Good; Here's a website specifically for '62-65 mopars http://www.1962to1965mopar.ornocar.com/welcome.html there's lots there to help you figure out what configuration you can do. About half way down the page on the right hand side is the "Swap Meet index", cars and parts are listed by year and as clusters. This'll keep ya up for hours.
Bad; you've picked the time in car fascination when these are at their highest interest level ever..............which means they ain't gonna be cheap.
Good; Because of the high interest there is lots of support for these now that wasn't there 10 years ago, so, as Mike mentioned there are repops of some of the especially hard to get parts.
Bad; Even if you're making a clone, aren't concerned about date codes, are willing to use the repop parts that will visually "make" the engine compartment, hang on. The repop crossram manifold alone is $1400. By the time you do the linkage, fuel lines, carbs, and air cleaners it's any easy $3k. Those beautiful, upsweeping, cast iron exhaust manifolds will run around $1500.
Good; 440's are great, look close enough to the original 413 to pass for the normal viewer, make good horsepower without a lot of expensive internal parts, and bolt right in if you've got the big block K member.
Bad; (well, sorta) If you're going for an automatic and (hopefully) aren't going to use one of those tacky looking "ricky racer" floor shift conversions instead of the nifty push buttons, then you've got some decisions to make. The original trans didn't use U-joints they used a trunnion. If you're just going to putt the car that will probably be ok. If you're going to hammer it, you'll want to change to stout U-joints. In order to stick with the original park mechanism on the push button panel you'll need to get a trans, or at least the tail shaft and housing, from a '65. That was the first year they used a U joint, and the last for that type of park pawl, lever, housing combination, and cable selection for gear engagement. And it has to be from the V8 version of the trans, no leaning tower of power type. Similar situation with the rear end, they used taper end axles with the funky old style drums through '64, the more conventional flanged axles and U-joint center section started in '65.

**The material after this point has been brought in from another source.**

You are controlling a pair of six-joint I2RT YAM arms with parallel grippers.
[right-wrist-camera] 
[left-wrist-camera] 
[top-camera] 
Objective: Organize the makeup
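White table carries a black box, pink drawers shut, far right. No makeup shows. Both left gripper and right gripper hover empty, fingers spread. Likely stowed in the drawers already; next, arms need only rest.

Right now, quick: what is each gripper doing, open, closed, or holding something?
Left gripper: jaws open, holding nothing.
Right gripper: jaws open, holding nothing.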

Good; The '62 is the least popular of the '62-'65 B bodies, so they'll cost you the least to buy originally. But along with that comes the reality that fewer people "saved" these from the crusher so parts can sometimes be harder to get, but far from impossible.
Bad; The tin worm (rust) loved these cars. Having to replace floor pans is very, very common. Trunk floors too. They also have a nasty habit of erroding around the cowl corners (trash and moisture collect through the cowl vent), and under the corners of the rear window (Ma Mopar used foam for anti-rattle, acted like a sponge). The quarters behind the rear wheels are very vulnerable. There are still some cars out there that aren't eaten away (I got my very rust free [except from some light surface rust on the under belly] '65 Coronet last year), but you have to work and be patient to find one, and then be willing to step up as quickly as you can to secure the deal. Yes, rust replacement is expensive in time, effort, and parts............buying a car that doesn't need replacement tin is nearly ALWAYS worth the premium the seller is asking.
Good; Nothing says '60's super stock like a '62-65 Mopar!Your Uncle Bob, Senior Geezer Curmudgeon
It's much easier to promise someone a "free" ride on the wagon than to urge them to pull it.
Luck occurs when preparation and opportunity converge.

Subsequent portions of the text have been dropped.